- [TASK STATEMENT]
Take every line of the material below that includes the string "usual" and copy it out.

- [DATA TO PROCESS]
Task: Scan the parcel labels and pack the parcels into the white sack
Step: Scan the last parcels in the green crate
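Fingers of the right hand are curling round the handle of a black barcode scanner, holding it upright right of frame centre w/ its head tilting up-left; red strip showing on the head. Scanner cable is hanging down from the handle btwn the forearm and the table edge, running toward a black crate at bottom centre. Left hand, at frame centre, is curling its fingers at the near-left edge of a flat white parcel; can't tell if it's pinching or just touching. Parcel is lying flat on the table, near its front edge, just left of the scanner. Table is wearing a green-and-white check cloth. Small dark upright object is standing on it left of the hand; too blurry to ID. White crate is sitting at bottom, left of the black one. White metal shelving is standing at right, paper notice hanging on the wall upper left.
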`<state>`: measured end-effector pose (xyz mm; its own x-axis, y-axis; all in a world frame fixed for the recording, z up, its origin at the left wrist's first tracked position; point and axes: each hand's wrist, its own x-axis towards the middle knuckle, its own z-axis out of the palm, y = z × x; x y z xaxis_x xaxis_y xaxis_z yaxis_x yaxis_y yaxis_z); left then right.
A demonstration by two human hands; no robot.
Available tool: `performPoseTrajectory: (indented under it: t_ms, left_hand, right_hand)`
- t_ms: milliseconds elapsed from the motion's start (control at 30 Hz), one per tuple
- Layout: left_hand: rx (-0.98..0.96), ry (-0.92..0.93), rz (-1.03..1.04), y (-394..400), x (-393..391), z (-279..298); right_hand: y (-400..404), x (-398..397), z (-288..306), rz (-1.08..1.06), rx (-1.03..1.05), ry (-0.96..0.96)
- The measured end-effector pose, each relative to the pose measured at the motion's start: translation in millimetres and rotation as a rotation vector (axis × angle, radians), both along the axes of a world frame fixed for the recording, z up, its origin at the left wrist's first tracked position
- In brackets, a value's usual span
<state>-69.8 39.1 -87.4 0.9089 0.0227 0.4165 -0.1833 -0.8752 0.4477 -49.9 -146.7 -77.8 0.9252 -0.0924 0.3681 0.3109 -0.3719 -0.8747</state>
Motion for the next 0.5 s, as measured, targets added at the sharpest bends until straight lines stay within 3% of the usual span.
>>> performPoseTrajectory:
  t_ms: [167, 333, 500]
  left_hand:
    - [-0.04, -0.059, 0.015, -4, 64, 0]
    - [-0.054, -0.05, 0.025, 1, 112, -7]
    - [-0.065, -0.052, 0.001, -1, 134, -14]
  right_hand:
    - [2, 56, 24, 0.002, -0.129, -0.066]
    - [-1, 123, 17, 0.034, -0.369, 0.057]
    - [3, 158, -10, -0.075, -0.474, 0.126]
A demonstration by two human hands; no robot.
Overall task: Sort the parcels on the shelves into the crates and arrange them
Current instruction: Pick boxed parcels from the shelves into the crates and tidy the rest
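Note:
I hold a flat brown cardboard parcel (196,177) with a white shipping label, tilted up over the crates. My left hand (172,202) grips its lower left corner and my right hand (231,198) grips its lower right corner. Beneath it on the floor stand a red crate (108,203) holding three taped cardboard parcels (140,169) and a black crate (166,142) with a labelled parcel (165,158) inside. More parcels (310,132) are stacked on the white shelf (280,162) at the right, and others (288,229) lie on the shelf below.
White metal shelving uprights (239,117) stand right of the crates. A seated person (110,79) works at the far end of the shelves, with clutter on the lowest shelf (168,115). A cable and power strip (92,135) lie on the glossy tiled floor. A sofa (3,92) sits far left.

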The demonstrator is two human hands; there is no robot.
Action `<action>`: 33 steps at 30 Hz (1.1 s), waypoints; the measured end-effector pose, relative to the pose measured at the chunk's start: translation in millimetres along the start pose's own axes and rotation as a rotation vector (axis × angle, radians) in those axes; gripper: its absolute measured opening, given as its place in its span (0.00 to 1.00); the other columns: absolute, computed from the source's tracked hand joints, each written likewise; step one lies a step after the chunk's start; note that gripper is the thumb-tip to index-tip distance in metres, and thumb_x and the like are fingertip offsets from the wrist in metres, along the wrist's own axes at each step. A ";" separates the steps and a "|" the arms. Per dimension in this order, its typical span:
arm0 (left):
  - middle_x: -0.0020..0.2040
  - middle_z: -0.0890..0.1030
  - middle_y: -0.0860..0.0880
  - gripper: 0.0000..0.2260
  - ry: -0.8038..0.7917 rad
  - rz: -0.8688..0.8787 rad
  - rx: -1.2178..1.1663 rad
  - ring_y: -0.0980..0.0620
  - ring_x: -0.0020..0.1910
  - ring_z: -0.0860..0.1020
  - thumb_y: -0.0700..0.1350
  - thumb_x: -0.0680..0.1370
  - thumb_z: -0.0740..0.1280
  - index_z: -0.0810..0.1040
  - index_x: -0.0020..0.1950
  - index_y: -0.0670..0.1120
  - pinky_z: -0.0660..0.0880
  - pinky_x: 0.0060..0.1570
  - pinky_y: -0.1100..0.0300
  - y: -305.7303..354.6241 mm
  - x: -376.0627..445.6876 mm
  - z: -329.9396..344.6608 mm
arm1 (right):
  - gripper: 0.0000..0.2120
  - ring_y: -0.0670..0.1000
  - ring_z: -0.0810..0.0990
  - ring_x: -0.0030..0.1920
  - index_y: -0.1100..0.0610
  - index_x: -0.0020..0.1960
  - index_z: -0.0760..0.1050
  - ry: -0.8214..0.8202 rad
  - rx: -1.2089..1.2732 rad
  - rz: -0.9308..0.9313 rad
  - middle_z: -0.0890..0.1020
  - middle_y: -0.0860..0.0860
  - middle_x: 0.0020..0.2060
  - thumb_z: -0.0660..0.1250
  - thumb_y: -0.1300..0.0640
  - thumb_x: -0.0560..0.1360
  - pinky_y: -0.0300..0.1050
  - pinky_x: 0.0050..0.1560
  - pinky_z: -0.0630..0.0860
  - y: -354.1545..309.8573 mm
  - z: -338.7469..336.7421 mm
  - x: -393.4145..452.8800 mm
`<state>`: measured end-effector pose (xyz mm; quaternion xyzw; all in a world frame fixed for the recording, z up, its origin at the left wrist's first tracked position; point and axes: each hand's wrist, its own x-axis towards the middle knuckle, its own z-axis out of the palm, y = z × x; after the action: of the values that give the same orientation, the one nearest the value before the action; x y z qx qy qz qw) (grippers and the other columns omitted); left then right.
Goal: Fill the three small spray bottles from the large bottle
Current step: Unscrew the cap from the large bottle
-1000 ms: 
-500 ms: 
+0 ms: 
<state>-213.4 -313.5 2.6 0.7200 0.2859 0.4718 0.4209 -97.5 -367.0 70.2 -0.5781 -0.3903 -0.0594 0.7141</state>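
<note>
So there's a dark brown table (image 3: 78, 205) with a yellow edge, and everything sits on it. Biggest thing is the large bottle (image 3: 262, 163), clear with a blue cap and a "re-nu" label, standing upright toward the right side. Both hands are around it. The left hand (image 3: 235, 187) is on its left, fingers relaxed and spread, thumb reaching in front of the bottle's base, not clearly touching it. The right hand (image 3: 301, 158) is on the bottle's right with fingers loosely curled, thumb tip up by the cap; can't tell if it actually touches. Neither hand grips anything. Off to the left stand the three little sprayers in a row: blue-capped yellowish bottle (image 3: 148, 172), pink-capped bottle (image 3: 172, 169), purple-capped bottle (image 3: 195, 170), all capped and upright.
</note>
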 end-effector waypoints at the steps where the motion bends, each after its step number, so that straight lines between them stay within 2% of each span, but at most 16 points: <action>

- [TASK SOLUTION]
- In brackets, a value's usual span
Motion for the next 0.5 s, as measured, targets added at the sharpest bends until straight lines stay within 3% of the usual span.

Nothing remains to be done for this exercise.